> _WORK ITEM_
Copy out the data exactly as it appears, without a single image.

┏━━

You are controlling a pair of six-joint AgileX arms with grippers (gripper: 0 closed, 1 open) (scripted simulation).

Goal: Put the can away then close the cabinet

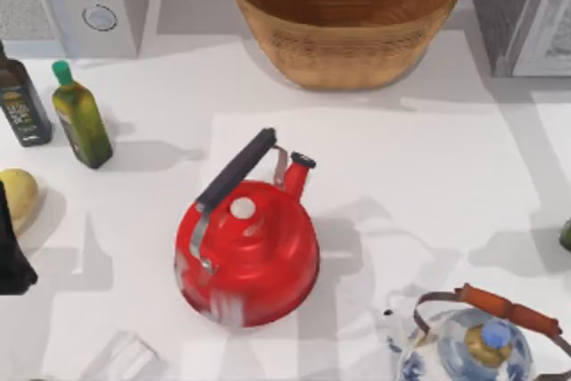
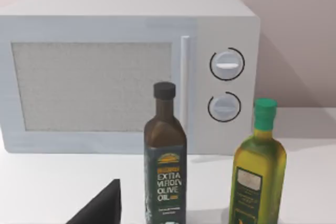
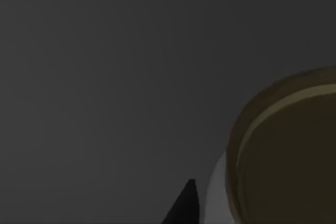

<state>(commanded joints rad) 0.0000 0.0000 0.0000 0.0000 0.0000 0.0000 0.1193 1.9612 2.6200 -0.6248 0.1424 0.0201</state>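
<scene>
Top view: wicker basket (image 1: 346,15) at the back, red kettle (image 1: 247,252) mid-table, blue-white teapot (image 1: 473,345) front right. Left arm (image 1: 12,252) sits at the left edge. Left wrist view adds the microwave (image 2: 126,72) behind a dark oil bottle (image 2: 165,166) and green-capped bottle (image 2: 258,169) — left claw state: can't tell. Right wrist view is dark — the can (image 3: 286,156), gold top, sits just beside a right fingertip (image 3: 184,205); grip: can't tell.
</scene>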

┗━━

> _TASK ANSWER_
You are controlling a pair of six-joint AgileX arms with grippers (gripper: 0 closed, 1 open) (scripted simulation).

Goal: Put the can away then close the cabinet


<state>(commanded joints rad) 0.0000 0.0000 0.0000 0.0000 0.0000 0.0000 0.1193 1.9612 2.6200 -0.6248 0.1424 0.0201</state>
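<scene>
Top view: wicker basket (image 1: 346,15) at the back, red kettle (image 1: 247,252) mid-table, blue-white teapot (image 1: 473,345) front right. Left arm (image 1: 12,252) sits at the left edge. Left wrist view adds the microwave (image 2: 126,72) behind a dark oil bottle (image 2: 165,166) and green-capped bottle (image 2: 258,169) — left claw state: can't tell. Right wrist view is dark — the can (image 3: 286,156), gold top, sits just beside a right fingertip (image 3: 184,205); grip: can't tell.
</scene>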

The given output is the complete response.